If 2022 taught me anything, it’s that I am not integrated and I haven’t been for a very long time. Integration or embodiment is that connection between mind and body and acting in line with your truest self. When I say “truest self,” I do not actually mean happiest self. I mean that you act in accordance with your true values. That what you say and what you do are actually aligned.
Only living from your mind or from your body isn’t healthy. You can live this way. I know I have. But it’s not your healthiest self. I have always been a thinker. Some people are feelers. Others are doers. But I think. I honestly have thought my way through my emotions, rather than feeling through them. This year was a wake up call to all the ways I’ve been living in fear, and all the ways I wasn’t really feeling my feelings.
Obedience Doesn’t Guarantee Happiness


In the sci-fi show 12 Monkeys, Dr. Cassandra Railly is trying to stop a plague before it happens. Though she knows a pandemic will wipe out billions of people, no one believes her. And the people who do believe her want to stop her before she stops the pandemic. (I would like to say this show was made before 2020 ever happened, and it’s actually more focused on time travel than the pandemic. Highly recommend.) Cassandra is dedicated to her cause, but that doesn’t mean it’s not costly.
When I said no to the fellowship opportunities I applied for in the spring, I knew I was doing the right thing. What I didn’t know is what it would cost me. It’s easy to think that doing the right thing will work out. It’s just as likely that it won’t. The real question becomes whether or not we will do the right thing. Dietrich Bonhoeffer stood up to Hitler and he was executed. We can’t measure obedience by the outcome. What we should consider is our commitment to doing the right thing.
Related Post: 22 Things I Learned Before I Turned 22
God is a God of Breadcrumbs


God is a storyteller. The best one I know. As any author, He places little crumbs for us to catch. I’m the worst at finding these breadcrumbs. That’s another reason for a reflection. I find the breadcrumbs looking back instead of on the way there. While we don’t get the details right away, we do get tiny glimpses. Maybe that looks like a word that keeps popping up. Or an idea that you’ve been sitting on for years. Or a sense that you should move someplace. Or a nudge to do something random.
The story I wrote about that friend I met in philosophy class isn’t a finished one. But I do think it’s a breadcrumb. For what? I do not know. The older I get, the more I see the ways that I have been led to where I am now.

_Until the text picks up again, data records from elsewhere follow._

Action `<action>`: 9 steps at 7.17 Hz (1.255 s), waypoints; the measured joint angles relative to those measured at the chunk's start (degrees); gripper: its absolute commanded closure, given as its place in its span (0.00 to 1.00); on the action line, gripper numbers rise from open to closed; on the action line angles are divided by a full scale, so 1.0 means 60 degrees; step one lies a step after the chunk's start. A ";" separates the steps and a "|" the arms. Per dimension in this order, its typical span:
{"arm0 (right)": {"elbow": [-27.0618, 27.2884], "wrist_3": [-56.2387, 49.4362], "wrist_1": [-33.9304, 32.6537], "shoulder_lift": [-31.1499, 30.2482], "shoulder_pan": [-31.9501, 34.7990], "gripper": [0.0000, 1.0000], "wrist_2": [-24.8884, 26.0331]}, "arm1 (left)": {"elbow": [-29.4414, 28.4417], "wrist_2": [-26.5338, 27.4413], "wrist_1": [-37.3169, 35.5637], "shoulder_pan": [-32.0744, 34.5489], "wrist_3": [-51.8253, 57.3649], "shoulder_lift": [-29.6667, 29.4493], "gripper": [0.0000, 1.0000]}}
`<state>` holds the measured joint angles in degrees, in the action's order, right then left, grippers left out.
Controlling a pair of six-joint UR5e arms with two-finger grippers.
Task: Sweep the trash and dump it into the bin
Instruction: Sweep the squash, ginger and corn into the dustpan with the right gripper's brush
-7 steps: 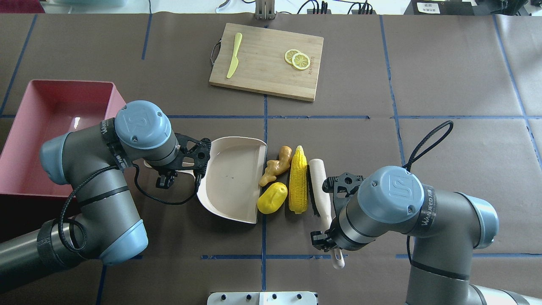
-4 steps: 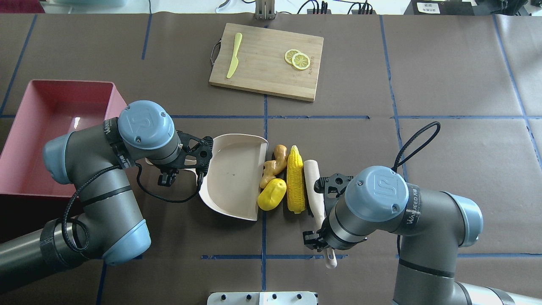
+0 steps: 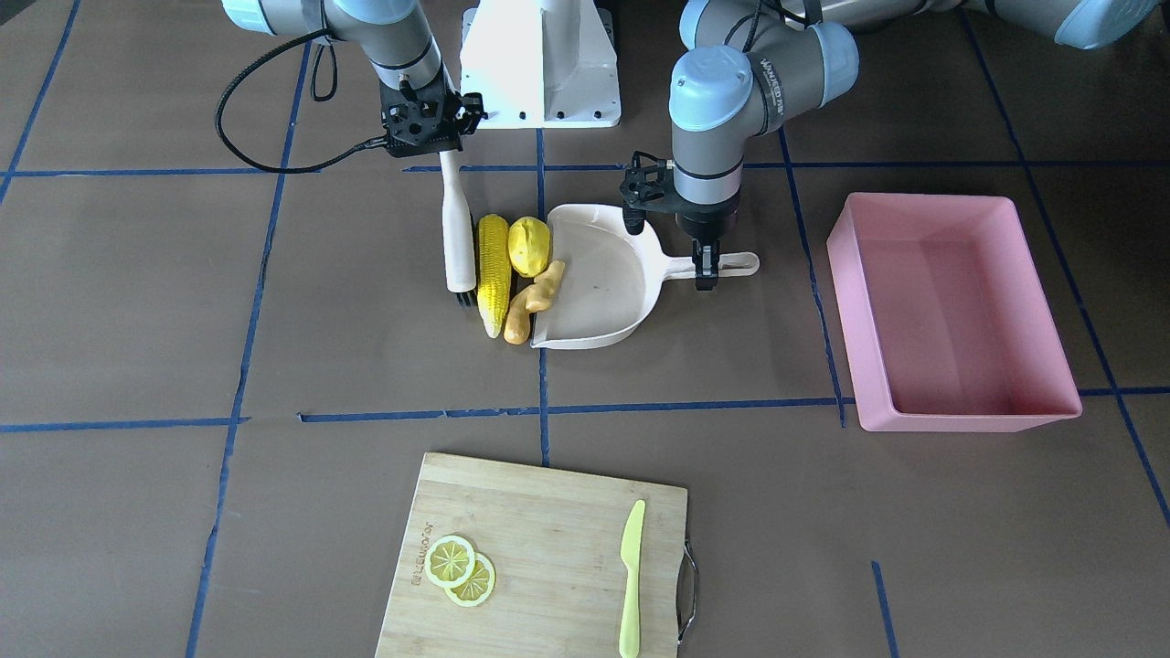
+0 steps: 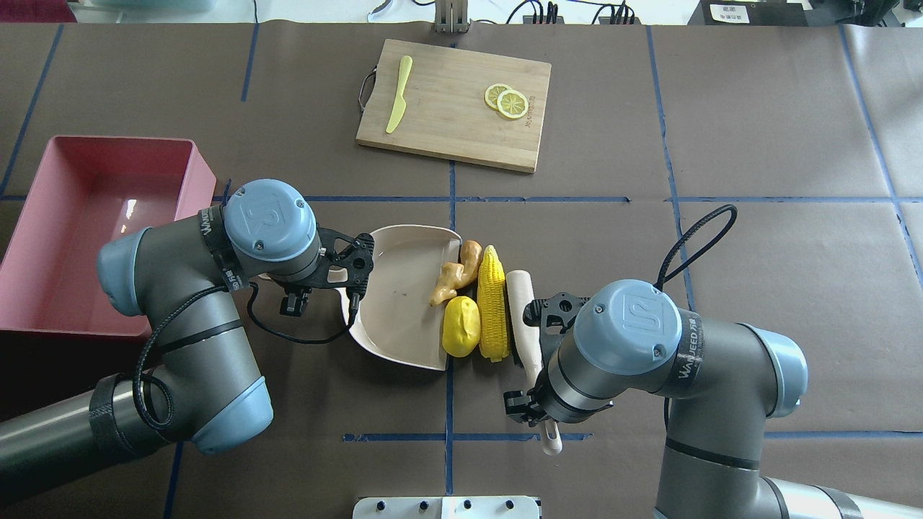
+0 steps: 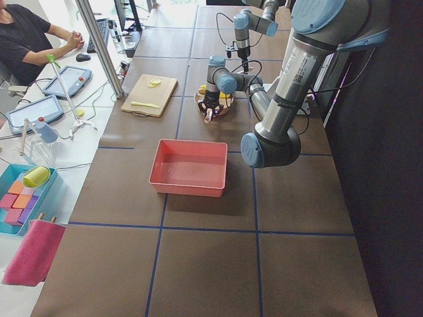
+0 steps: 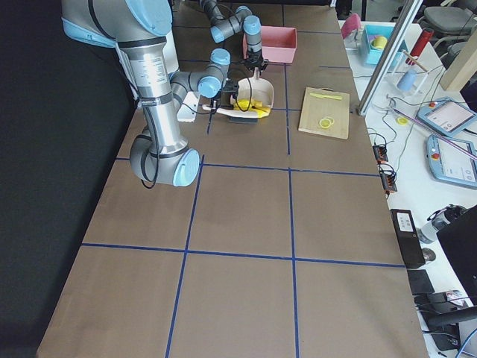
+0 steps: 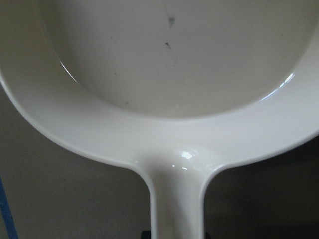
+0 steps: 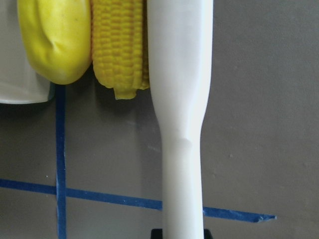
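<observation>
The right hand (image 4: 537, 417), clenching the brush (image 4: 520, 310), is pressing the seemingly stiff, light, roll-prone corn cob (image 4: 492, 303), potato lump (image 4: 461, 326) and ginger root (image 4: 454, 272) broadside against the lip of the dustpan (image 4: 396, 310), which the left hand (image 3: 703, 272) is gripping by its handle, well apart from the pink bin (image 4: 198, 169).

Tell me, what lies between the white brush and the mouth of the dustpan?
The overhead view shows the corn cob beside the brush, then the potato and the ginger root at the lip of the dustpan.
</observation>
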<state>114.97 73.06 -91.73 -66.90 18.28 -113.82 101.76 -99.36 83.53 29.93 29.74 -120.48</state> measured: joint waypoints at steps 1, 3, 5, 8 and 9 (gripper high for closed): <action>-0.0116 0.0006 0.0005 0.0167 0.0000 1.00 0.0003 | -0.0006 0.0005 -0.0004 -0.0014 -0.0058 -0.0034 0.69; -0.0343 0.0020 0.0013 0.0494 -0.0006 1.00 0.0013 | -0.0038 0.0008 -0.0011 -0.0051 -0.0204 -0.0134 0.68; -0.0594 0.0025 0.0077 0.0810 -0.0012 1.00 0.0014 | -0.0112 0.0037 -0.0018 -0.0140 -0.0399 -0.0265 0.68; -0.0741 0.0026 0.0130 0.1090 -0.0013 1.00 0.0015 | -0.0209 0.0050 -0.0008 -0.0209 -0.0513 -0.0377 0.68; -0.0726 0.0026 0.0109 0.1141 0.0035 1.00 0.0006 | -0.0203 0.0048 0.0000 -0.0216 -0.0521 -0.0377 0.68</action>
<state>110.61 73.21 -91.08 -60.05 18.49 -113.78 100.54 -99.07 83.54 28.64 26.61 -122.74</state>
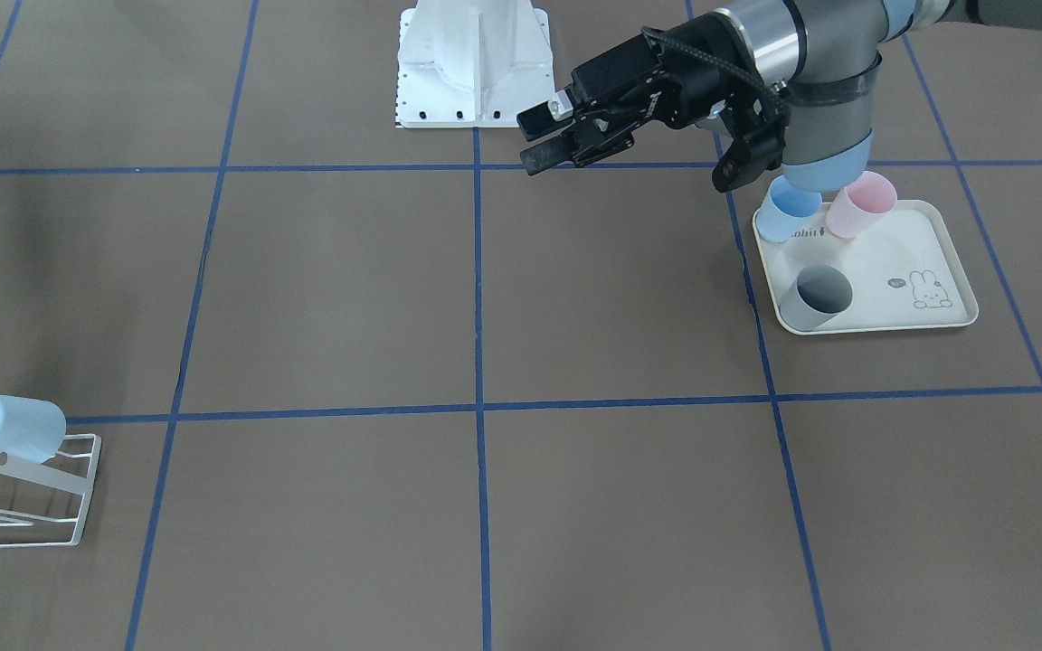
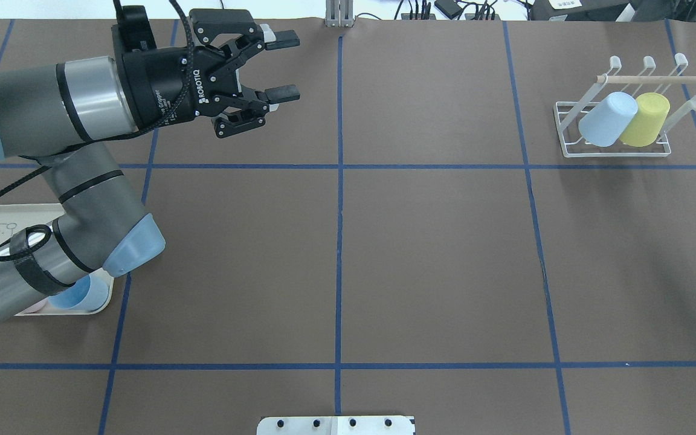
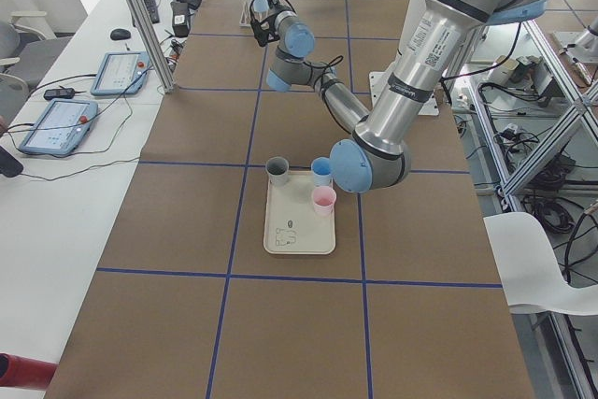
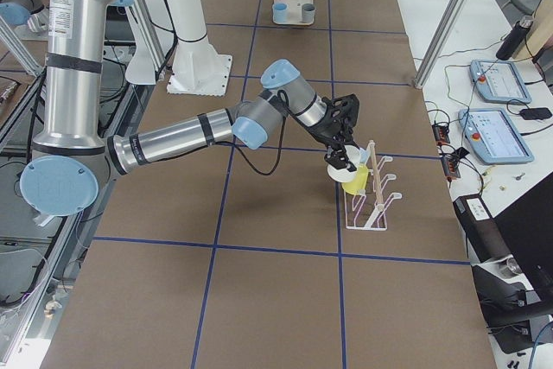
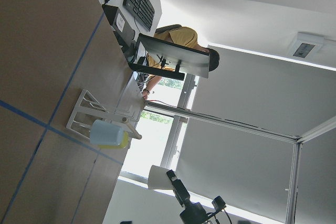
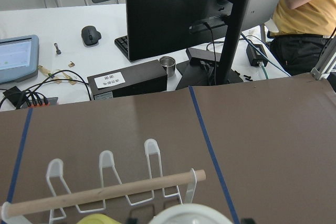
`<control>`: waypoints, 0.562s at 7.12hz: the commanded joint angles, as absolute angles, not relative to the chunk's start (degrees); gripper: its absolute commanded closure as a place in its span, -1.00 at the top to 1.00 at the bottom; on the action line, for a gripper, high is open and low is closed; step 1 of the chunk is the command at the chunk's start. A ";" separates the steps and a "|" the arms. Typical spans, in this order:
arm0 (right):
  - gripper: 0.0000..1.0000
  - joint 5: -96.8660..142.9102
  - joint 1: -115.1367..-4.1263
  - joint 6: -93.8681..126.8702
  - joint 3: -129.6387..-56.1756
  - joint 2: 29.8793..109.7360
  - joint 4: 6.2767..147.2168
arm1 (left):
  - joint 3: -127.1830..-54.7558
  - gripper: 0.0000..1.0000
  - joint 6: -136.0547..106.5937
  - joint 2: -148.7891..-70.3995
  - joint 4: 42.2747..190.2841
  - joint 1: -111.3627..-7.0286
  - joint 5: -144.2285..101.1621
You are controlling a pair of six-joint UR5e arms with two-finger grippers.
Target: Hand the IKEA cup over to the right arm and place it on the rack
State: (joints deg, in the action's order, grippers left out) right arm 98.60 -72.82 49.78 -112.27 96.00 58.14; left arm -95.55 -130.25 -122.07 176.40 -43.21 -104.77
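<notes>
counting across the views, we find five cups, one tray, one rack and two arms. in the overhead view the rack [image 2: 614, 154] stands at 2 o'clock on the table. it bears two tilted cups below its wooden dowel [image 2: 656, 79]: the light blue cup [image 2: 608, 119] and, touching it at its 3 o'clock, the yellow cup [image 2: 646, 119].

the tray [image 1: 901, 271] lies at 8 o'clock in the overhead view and holds three upright cups. in the front-facing view we place the blue cup [image 1: 788, 217] at the tray's 11 o'clock, partly hidden by the left arm. the pink cup [image 1: 860, 206] is just beside it at 12 o'clock, the grey cup [image 1: 815, 297] stands apart at 7 o'clock, and a rabbit drawing [image 1: 930, 291] lies at 4 o'clock.

the left gripper [image 2: 284, 66] hangs at 11 o'clock in the overhead view, jaws wide, holding nothing. the right gripper [image 4: 339, 155] appears only in the side views, at the rack by the cups; we cannot tell how its jaws stand.
</notes>
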 commanded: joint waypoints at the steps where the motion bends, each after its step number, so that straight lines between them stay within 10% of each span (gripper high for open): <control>1: -1.00 98.17 -72.34 50.36 -107.51 92.74 58.10 | -95.54 0.45 -130.25 -122.08 176.31 -43.15 -104.77; 4: -1.00 97.91 -69.97 50.45 -105.13 91.68 58.10 | -95.54 0.45 -130.25 -121.99 176.40 -43.24 -104.85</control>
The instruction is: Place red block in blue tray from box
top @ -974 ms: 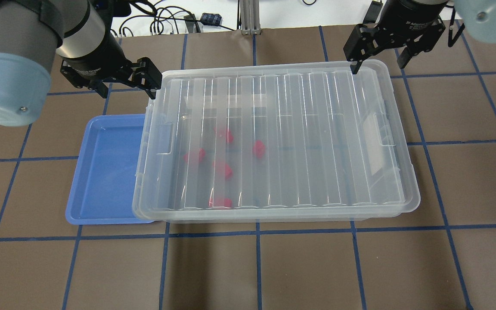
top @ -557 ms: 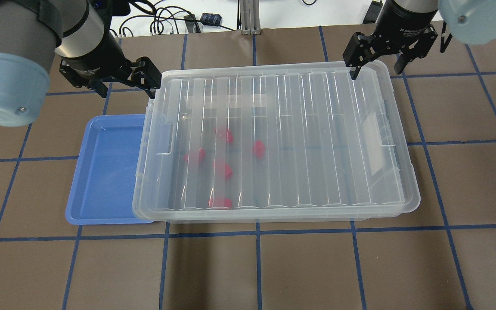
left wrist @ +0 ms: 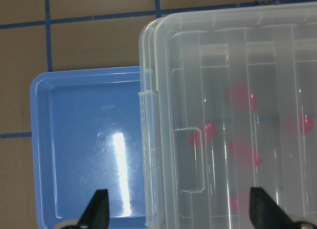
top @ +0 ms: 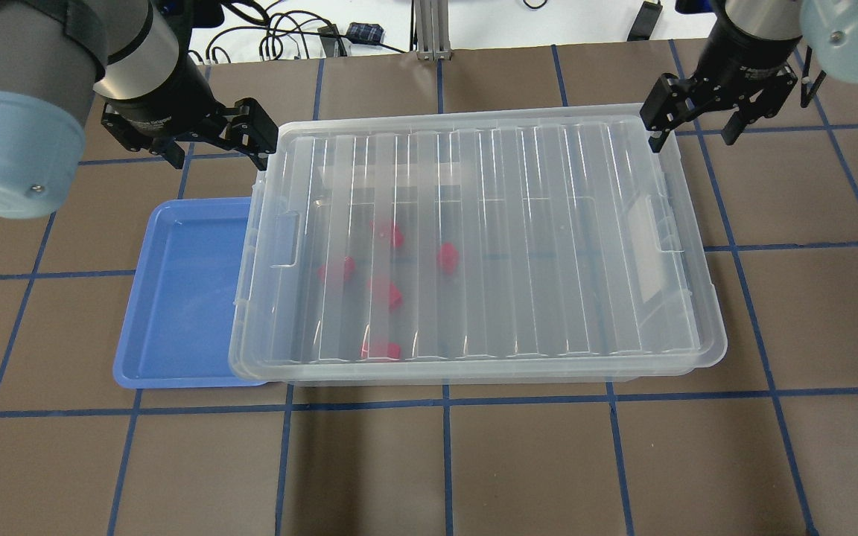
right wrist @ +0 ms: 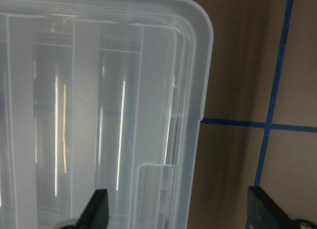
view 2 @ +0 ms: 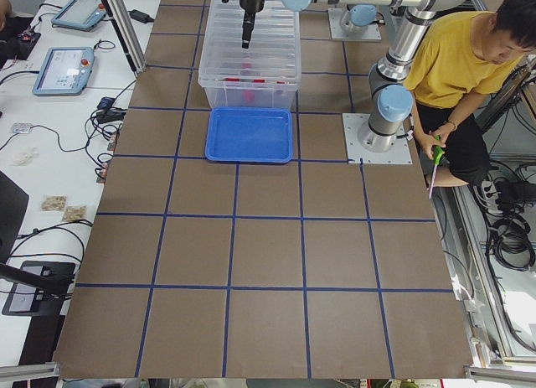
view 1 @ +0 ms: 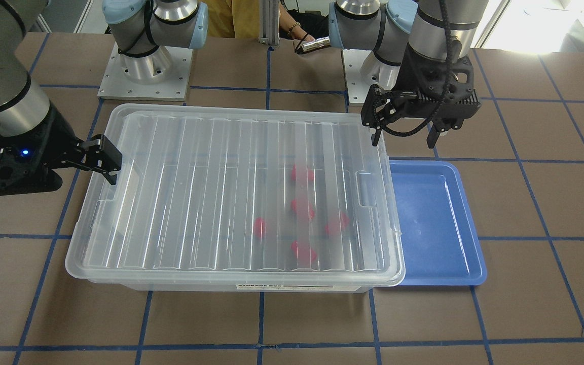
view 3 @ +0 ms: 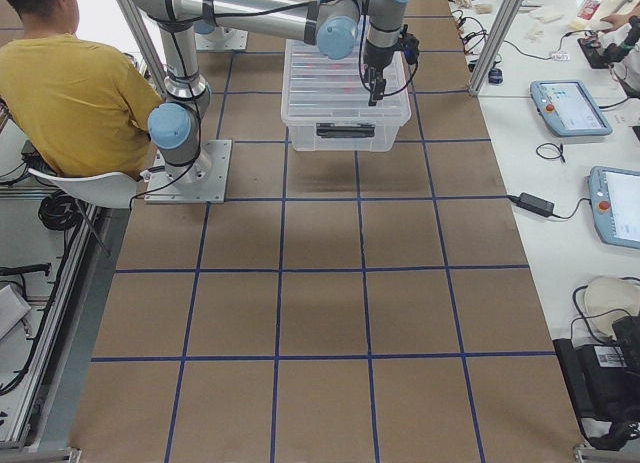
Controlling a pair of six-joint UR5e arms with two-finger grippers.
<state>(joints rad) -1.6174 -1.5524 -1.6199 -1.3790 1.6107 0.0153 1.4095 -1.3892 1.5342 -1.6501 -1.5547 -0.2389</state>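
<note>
Box [view 1: 221, 192] lidded | front label [view 1: 292, 287] (print unreadable) | left pincer [view 1: 403, 141], right pincer [top: 692, 141] spread wide, empty

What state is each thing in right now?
Large clear ribbed-lid plastic storage box, shut.
Small glossy red plastic blocks, five, all inside the shut box.
Shallow blue plastic tray, empty.
Left claw, open, holding nothing.
Right claw, open, holding nothing.
</note>
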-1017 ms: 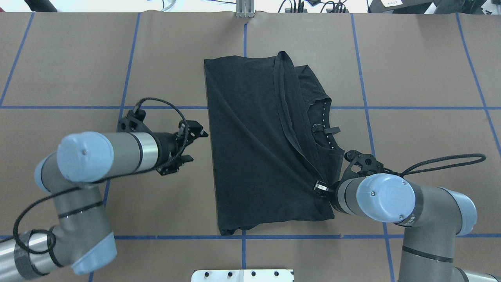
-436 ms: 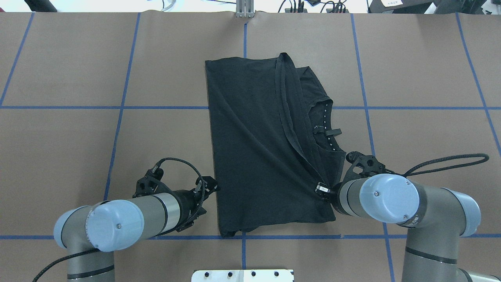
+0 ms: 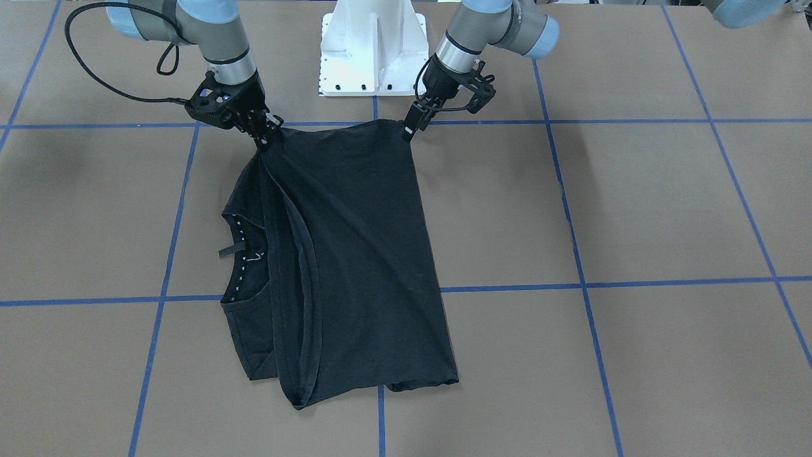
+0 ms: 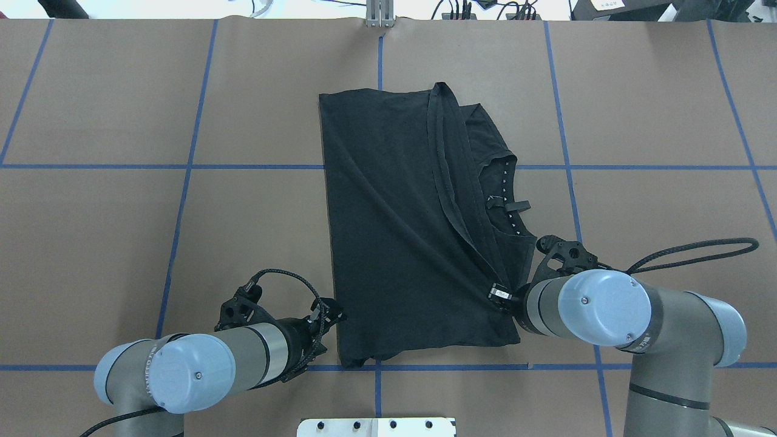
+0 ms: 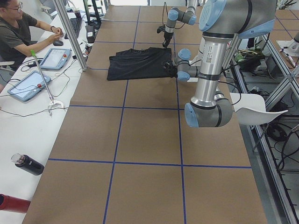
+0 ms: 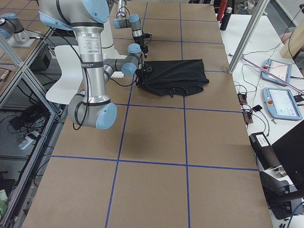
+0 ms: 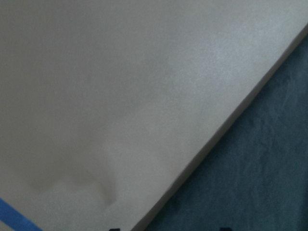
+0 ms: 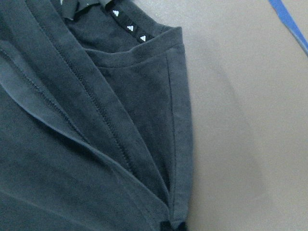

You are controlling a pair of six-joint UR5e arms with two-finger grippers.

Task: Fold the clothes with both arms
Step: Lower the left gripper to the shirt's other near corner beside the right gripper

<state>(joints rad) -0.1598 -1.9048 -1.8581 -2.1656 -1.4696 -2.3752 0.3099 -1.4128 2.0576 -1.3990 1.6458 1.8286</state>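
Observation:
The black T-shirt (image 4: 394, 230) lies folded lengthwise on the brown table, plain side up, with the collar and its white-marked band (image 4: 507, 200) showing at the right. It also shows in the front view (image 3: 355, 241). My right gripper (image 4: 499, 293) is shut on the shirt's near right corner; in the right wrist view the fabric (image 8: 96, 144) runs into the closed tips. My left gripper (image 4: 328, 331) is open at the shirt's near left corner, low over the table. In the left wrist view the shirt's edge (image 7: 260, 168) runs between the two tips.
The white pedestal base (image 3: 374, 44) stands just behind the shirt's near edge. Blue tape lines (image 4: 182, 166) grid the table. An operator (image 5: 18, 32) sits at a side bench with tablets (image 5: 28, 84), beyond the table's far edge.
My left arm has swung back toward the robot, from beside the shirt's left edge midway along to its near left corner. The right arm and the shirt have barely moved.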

And I believe that I will be led wherever I’m going next.
2022 Highlights
- Going to Israel in May
- Graduating in May
- Reading 70 books
- Publishing 36 blog posts
- Creating a podcast for my thesis
- Going to 3 concerts: Hippocampus, The Story So Far, and Citizen
- Fasting for the first time
- Travels to Durham, Goshen, Charlottesville, and Canada

























Signing off.
Gigi
I would like to be as good at reflection as you are. I will practice.